Diderot, venu à Langres après le décès de son père, dans une lettre du 3 août 1759 à Sophie Volland décrit ainsi les lieux :
"Nous avons ici une promenade charmante ; c'est une grande allée d'arbres touffus qui conduit à un bosquet d'arbres rassemblés sans symétrie et sans ordre. On y trouve le frais et la solitude. On descend par un escalier rustique à une fontaine qui sort d'une roche. Ses eaux, reçues dans une coupe, coulent de là, et vont former un premier bassin ; elles coulent encore et vont en remplir un second ; ensuite, reçues dans des canaux, elles se rendent à un troisième bassin, au milieu duquel elles s'élèvent en jet.
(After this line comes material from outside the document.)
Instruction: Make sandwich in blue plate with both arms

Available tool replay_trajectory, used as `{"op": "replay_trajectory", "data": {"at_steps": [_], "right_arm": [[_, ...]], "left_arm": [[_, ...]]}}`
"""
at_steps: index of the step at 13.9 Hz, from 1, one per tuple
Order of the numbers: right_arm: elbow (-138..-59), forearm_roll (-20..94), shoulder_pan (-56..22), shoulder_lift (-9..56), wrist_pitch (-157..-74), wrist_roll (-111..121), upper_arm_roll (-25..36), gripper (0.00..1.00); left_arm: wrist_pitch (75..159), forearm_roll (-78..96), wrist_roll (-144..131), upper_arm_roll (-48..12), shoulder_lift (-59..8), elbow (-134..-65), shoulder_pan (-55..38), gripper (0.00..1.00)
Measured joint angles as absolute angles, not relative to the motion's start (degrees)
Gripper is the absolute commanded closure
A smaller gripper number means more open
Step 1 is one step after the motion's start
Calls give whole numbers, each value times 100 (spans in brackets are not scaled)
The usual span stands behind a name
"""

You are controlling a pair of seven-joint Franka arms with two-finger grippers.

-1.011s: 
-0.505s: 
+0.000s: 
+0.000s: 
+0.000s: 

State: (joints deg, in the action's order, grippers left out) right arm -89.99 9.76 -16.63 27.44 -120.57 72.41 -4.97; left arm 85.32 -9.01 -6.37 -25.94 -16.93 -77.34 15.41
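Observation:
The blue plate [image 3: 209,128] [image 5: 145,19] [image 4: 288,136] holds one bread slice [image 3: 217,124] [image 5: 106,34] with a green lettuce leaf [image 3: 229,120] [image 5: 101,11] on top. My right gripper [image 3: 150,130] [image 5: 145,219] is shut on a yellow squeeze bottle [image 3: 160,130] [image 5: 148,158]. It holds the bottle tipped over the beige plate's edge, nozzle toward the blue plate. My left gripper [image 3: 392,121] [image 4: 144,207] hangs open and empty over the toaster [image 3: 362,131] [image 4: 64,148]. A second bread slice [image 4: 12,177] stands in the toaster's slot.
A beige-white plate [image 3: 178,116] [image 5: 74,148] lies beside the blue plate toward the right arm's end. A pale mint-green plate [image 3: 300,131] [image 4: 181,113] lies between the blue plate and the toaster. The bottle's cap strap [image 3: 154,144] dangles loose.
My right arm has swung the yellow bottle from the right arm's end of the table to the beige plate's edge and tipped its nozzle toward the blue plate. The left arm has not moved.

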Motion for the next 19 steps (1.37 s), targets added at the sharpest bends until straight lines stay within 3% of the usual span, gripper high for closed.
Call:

La coupe et ces trois bassins sont placés les uns au-dessous des autres, en pente, sur une assez longue distance. Le dernier est environné de vieux tilleuls. Ils sont maintenant en fleur ; entre chaque tilleul on a construit des bancs de pierre : c'est là que je suis à cinq heures. Mes yeux errent sur le plus beau paysage du monde. C'est une chaîne de montagnes entrecoupées de jardins et de maisons au bas desquelles serpente un ruisseau qui arrose des prés et qui, grossi des eaux de la fontaine et de quelques autres, va se perdre dans une plaine. Je passe dans cet endroit des heures à lire, à méditer, à contempler la nature et à rêver à mon amie".
La source était très réputée auprès des couteliers pour la trempe de l'acier. A l'origine, l'accès à la fontaine depuis l'allée se faisait par le haut ; aujourd'hui l'installation du réseau routier a modifié le tracé naturel.